» WORK ITEM:
Quote the listing below in full and exactly as written, but omit every picture.

» INFORMATION SHOWN:
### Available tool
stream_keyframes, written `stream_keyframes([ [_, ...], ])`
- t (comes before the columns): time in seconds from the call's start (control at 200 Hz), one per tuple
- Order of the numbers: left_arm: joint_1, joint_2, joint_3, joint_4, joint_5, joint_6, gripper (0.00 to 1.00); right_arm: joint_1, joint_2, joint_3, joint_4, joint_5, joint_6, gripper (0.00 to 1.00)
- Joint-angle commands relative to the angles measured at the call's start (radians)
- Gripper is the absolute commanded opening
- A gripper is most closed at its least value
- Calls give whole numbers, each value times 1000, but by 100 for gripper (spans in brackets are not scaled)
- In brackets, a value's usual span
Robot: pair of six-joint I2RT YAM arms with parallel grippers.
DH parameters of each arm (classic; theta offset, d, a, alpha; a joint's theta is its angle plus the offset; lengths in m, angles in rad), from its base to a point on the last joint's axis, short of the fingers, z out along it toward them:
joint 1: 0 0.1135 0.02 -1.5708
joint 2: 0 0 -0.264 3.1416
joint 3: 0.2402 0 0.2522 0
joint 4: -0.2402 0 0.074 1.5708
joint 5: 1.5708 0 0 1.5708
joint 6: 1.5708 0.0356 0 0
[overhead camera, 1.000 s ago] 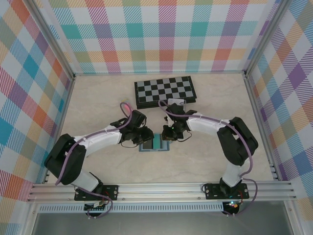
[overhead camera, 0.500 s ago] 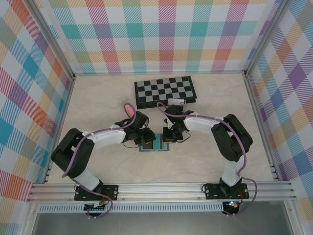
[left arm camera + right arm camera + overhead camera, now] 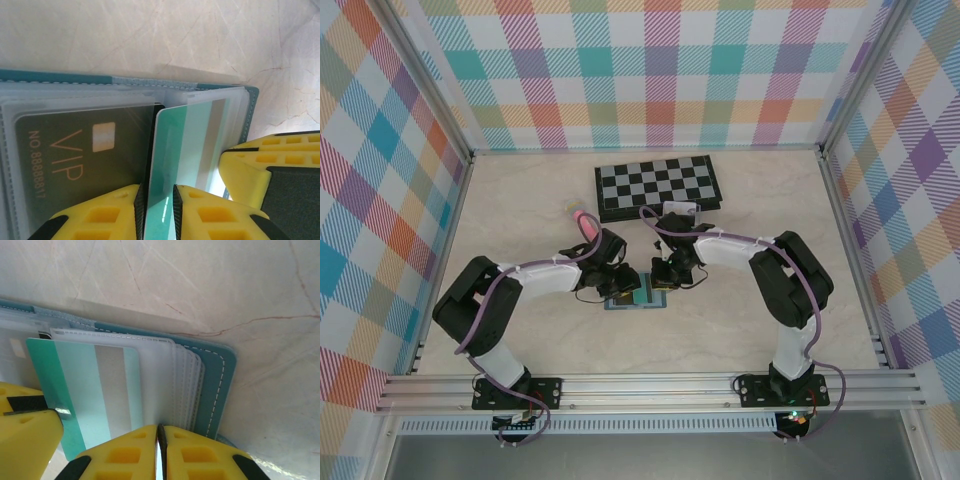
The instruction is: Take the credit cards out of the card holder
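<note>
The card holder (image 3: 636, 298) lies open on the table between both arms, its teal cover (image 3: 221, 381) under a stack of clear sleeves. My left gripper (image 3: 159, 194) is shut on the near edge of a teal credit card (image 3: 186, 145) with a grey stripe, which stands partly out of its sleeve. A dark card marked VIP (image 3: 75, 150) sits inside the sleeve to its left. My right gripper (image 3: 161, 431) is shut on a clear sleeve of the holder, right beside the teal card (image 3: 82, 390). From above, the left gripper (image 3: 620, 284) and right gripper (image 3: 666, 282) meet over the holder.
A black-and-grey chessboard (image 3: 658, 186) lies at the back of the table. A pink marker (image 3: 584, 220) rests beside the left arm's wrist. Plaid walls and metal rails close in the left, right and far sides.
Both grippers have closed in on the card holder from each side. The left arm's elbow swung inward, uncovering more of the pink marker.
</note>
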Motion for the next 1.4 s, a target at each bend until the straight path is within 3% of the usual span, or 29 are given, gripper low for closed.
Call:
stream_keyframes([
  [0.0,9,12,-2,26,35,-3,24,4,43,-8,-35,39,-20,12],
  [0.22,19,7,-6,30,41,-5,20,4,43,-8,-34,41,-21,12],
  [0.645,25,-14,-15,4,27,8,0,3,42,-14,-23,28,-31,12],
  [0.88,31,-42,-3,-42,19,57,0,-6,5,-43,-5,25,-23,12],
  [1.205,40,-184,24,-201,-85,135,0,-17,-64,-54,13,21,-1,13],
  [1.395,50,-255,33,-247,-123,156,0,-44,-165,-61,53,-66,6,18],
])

» SOLUTION TO THIS TASK:
### Available tool
stream_keyframes, written `stream_keyframes([ [_, ...], ])`
- t (comes before the columns): time in seconds from the call's start (control at 200 Hz), one per tuple
- Order of the numbers: left_arm: joint_1, joint_2, joint_3, joint_4, joint_5, joint_6, gripper (0.00 to 1.00); right_arm: joint_1, joint_2, joint_3, joint_4, joint_5, joint_6, gripper (0.00 to 1.00)
- Joint-angle commands relative to the angles measured at the call's start (radians)
- Gripper is the absolute commanded opening
- A gripper is most closed at its least value
- Calls give whole numbers, each value times 1000, but by 100 for gripper (spans in brackets are not scaled)
- In brackets, a value's usual span
Robot: pair of six-joint I2RT YAM arms with parallel grippers.
DH parameters of each arm (classic; theta offset, d, a, alpha; a joint's theta is its angle plus the offset; lengths in m, angles in rad), from its base to a point on the last joint's axis, short of the fingers, z out along it toward them:
joint 1: 0 0.1135 0.02 -1.5708
joint 2: 0 0 -0.264 3.1416
joint 3: 0.2402 0 0.2522 0
joint 4: -0.2402 0 0.074 1.5708
joint 5: 1.5708 0 0 1.5708
joint 6: 1.5708 0.0356 0 0
[overhead camera, 1.000 s ago] 
[overhead camera, 0.500 s ago] 
[left arm camera + right arm camera + overhead camera, now] 
The instruction is: Take the credit cards out of the card holder
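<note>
The card holder (image 3: 636, 298) lies open on the table between both arms, its teal cover (image 3: 221, 381) under a stack of clear sleeves. My left gripper (image 3: 159, 194) is shut on the near edge of a teal credit card (image 3: 186, 145) with a grey stripe, which stands partly out of its sleeve. A dark card marked VIP (image 3: 75, 150) sits inside the sleeve to its left. My right gripper (image 3: 161, 431) is shut on a clear sleeve of the holder, right beside the teal card (image 3: 82, 390). From above, the left gripper (image 3: 620, 284) and right gripper (image 3: 666, 282) meet over the holder.
A black-and-grey chessboard (image 3: 658, 186) lies at the back of the table. A pink marker (image 3: 584, 220) rests beside the left arm's wrist. Plaid walls and metal rails close in the left, right and far sides.
Both grippers have closed in on the card holder from each side. The left arm's elbow swung inward, uncovering more of the pink marker.
</note>
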Motion for the next 1.4 s, a target at each bend until the straight path is within 3% of the usual span, or 29 are given, gripper low for closed.
Call:
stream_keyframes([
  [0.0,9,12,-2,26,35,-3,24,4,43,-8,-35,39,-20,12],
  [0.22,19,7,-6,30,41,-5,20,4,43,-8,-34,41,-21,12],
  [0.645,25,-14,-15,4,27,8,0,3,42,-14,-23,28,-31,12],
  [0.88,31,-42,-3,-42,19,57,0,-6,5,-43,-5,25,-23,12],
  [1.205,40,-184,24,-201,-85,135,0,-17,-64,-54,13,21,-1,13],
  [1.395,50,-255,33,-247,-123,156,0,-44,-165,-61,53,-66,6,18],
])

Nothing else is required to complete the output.